Speech patterns can predict political affiliation, and a mere turn of phrase can out a closet liberal or betray Trumpian tendencies. Take this test to find out whether you speak like a conservative or a liberal.
You voted for Obama twice and marched for women, BLM, and Pride—but that doesn’t mean you don’t talk like a Republican. You voted for Trump, own the hat, and have strong feelings about kneeling during the national anthem — but that doesn’t mean you don’t sound like a hippy. Studies have shown that speech patterns can predict political affiliation, but also that they can run counter to peoples’ overt protestations about their political leanings. In other words, some people who want a small government sound like they want a big one — something psychologies tend to credit in part to unexpressed sympathies.
What’s interesting is that these verbal leanings — conservative or liberal — prime the children who listen to their parent’s speeches and impromptu kitchen debates to lean one way or another by informing their manner of speech. In other words, part of handing down politics is handing down politics-inflected speech potentially out of line with your explicit messaging. Fortunately, scientists have created a test to allow people to know if there speech is out of whack with their beliefs.

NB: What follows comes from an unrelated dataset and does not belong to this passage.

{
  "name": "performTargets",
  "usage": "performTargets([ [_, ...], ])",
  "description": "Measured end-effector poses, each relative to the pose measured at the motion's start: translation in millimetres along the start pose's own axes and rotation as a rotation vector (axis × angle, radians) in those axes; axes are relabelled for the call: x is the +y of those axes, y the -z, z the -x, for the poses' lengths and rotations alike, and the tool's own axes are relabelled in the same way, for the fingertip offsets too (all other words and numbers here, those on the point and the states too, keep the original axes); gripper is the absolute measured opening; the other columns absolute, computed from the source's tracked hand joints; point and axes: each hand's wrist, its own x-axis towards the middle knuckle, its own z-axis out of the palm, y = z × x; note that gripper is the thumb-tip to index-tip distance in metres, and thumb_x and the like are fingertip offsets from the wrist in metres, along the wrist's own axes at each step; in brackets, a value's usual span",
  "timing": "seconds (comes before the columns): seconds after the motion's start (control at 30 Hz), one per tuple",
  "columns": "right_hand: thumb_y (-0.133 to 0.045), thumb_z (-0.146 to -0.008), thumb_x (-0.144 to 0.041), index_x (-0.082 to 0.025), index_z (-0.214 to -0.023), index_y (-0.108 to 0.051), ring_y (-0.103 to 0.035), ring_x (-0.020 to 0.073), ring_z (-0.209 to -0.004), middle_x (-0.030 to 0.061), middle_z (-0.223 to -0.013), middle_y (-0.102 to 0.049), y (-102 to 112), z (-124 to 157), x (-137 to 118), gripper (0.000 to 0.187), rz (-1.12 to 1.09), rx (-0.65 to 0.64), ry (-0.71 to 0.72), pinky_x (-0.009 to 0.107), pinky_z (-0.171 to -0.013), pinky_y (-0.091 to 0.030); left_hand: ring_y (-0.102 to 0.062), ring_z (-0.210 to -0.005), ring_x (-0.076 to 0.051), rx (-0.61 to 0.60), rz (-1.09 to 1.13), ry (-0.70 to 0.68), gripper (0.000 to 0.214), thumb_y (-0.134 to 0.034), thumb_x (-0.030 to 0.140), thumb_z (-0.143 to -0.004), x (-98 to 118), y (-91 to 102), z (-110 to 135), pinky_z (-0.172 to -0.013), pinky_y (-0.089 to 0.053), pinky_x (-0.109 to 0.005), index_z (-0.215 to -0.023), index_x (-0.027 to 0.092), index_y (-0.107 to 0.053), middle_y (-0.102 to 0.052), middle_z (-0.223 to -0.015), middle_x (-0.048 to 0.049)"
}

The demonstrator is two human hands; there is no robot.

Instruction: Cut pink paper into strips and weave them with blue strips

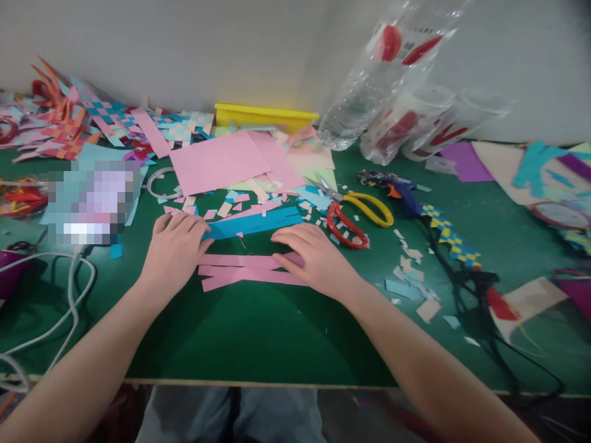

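Blue paper strips (253,223) lie side by side on the green table. My left hand (178,252) rests at their left end, fingers bent and thumb apart from them. Below the blue ones, several pink paper strips (240,271) are spread out, some crossing. My right hand (318,258) is over the right end of the pink strips, its fingers and thumb apart and partly covering them. Its fingertips are just below the right end of the blue strips. Scissors (353,212) with red and yellow handles lie open to the right of my right hand.
Pink sheets (221,161) lie behind, before a yellow tray (265,115). A plastic bottle (373,80) and wrapped cups (409,117) stand at the wall. A glue gun (406,195), its black cord and paper scraps (409,271) are right; a blurred phone (99,200) with white cable is left.
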Motion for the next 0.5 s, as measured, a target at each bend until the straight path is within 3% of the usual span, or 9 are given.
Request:
performTargets([
  [0.13,-0.051,-0.094,-0.030,-0.021,-0.113,-0.062,-0.064,0.0267,-0.107,0.0104,-0.115,-0.070,-2,1,1,0.023,0.001,0.052,0.003,0.050,-0.094,-0.049,-0.062,-0.097,-0.029,0.030,0.034,0.032,0.012,-0.054,0.028,-0.093,-1,0.4,0,-0.094,-0.037,-0.046,-0.089,0.023,-0.064,-0.072,-0.095,-0.0069],
  [0.23,-0.050,-0.094,-0.029,-0.023,-0.122,-0.057,-0.061,0.0269,-0.115,0.0109,-0.122,-0.067,-2,1,-1,0.029,0.024,0.167,-0.015,0.049,-0.098,-0.048,-0.064,-0.082,-0.024,0.068,0.091,0.035,0.015,-0.055,0.027,-0.092,3,3.2,-2,-0.092,-0.037,-0.044,-0.079,0.024,-0.061,-0.071,-0.080,-0.0025],
  [0.37,-0.059,-0.090,-0.036,-0.026,-0.129,-0.054,-0.055,0.0289,-0.126,0.0105,-0.133,-0.063,2,1,-8,0.040,0.136,0.299,-0.040,0.052,-0.109,-0.038,-0.064,-0.072,-0.021,0.074,0.244,-0.042,0.016,-0.056,0.027,-0.091,15,10.3,-6,-0.096,-0.036,-0.044,-0.076,0.026,-0.063,-0.072,-0.077,0.0000],
  [0.43,-0.059,-0.091,-0.035,-0.025,-0.121,-0.060,-0.060,0.0268,-0.119,0.0089,-0.125,-0.068,4,2,-10,0.032,0.140,0.271,-0.017,0.051,-0.110,-0.036,-0.065,-0.072,-0.019,0.050,0.328,-0.077,0.015,-0.057,0.026,-0.091,21,13.5,-7,-0.096,-0.036,-0.043,-0.078,0.026,-0.065,-0.073,-0.078,0.0015],
  [0.5,-0.056,-0.094,-0.032,-0.025,-0.104,-0.068,-0.068,0.0228,-0.097,0.0056,-0.101,-0.076,7,2,-11,0.017,0.086,0.198,-0.011,0.050,-0.106,-0.039,-0.065,-0.072,-0.017,0.027,0.406,-0.082,0.014,-0.060,0.026,-0.090,23,16.0,-7,-0.098,-0.036,-0.043,-0.078,0.027,-0.066,-0.073,-0.078,0.0025],
])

To find out whether you speak like a conservative or a liberal, choose one of two versions that would complete each of the following sentences in the way that sounds best to you (not the way that you consider most correct):
- Anna saved her friend from drowning. Anna…
- is a hero.
- acted heroically.
- Peter was smacking his lips loudly during family dinner. Peter…
- is a churl.
- acted churlishly.
- Olga gave her packed lunch to the homeless. Olga…
- is an altruist.
- acted altruistically.
- Susanna did an additional experiment to confirm her results. Susanna…
- is a professional.
- acted professionally.
- Andrew was doing nothing for the whole day. Andrew…
- is lazy.
- acted lazily.
- Anita didn’t allow her daughter to meet her friends. Anita…
- is a despot.
- is despotic.
- Karol solved all of the math problems, setting a new record. Karol…
- is a genius.
- is ingenious.
- Magda had no doubts about the success of her business. Magda …
- is an optimist.
- is optimistic.
- Thomas prepared a candlelight dinner for his fiancée. Thomas….
- is a romantic.
- is romantic.
- Jacob did not believe that foreign investors would accept his company’s project. Jacob
- is a skeptic.
- is skeptical.
You may have noticed a pattern here. In each scenario, you have the choice of describing a person with a noun (Jacob is a skeptic) or an adjective (Jacob is skeptical). And while a good editor would probably ask for nouns (active voice is king), both versions are technically correct. But here’s the rub—a conservative will select the noun almost every time, while a liberal (or “one who votes liberally”, right?) will prefer the adjective.
When researchers discovered this quirk in a 2016 study of Polish and Arabic college students, they followed up by analyzing political speeches in the United States. Guess what? Republican presidents used a higher proportion of nouns than Democratic presidents, too.
So what is it about nouns that social conservatives find so compelling? Well, prior research has shown that social conservatism around the world is associated with “the need to maintain certainty, structure, and closure,” as the authors of one 2012 study put it. Indeed, studies suggest that liberals favor foreign films, travel, and other activities that reflect novelty and diversity, while conservatives prefer conventional, orderly hobbies, such as watching TV. Conservatives love nouns because they place people into neat little boxes. Karol is a genius. We have no doubts. When it comes to Karol, we have certainty, structure, and closure.
Interestingly, noun preference doesn’t just predict political ideology (or active voice), it also predicts bias. Calling a member of a certain race by a noun (“a Jew” or “a black”) is often considered offensive, while using adjectives (“Jewish” or “black”) traditionally ruffles fewer feathers. That may be because identifying a person as a noun “facilitates stereotypical and essentialist inferences about the traits and behaviors of another person.” As long as Andrew acted lazily he still has his own identity. We cannot put him in a box with all lazy people, or project our biases against the lazy onto him. He is more than his laziness. But once Andrew is lazy, we can categorize him with confidence, and infer that he shares all the traits of lazy people.
Now there’s nothing wrong with being a conservative per se, and these studies do not suggest that conservatives are more likely to stereotype than liberals. Indeed, the data suggests that white Democrats are only slightly less racist than white Republicans. But it does drive home the point that speech often betrays our subtle biases, and that we can fix this. Because whether you’re a conservative or a liberal, you probably don’t want your children to put people into boxes and assume that all blacks, Jews, heroes, and geniuses are the same. Perhaps the first step toward teaching tolerance is teaching your kids to speak with a little nuance—and fewer nouns.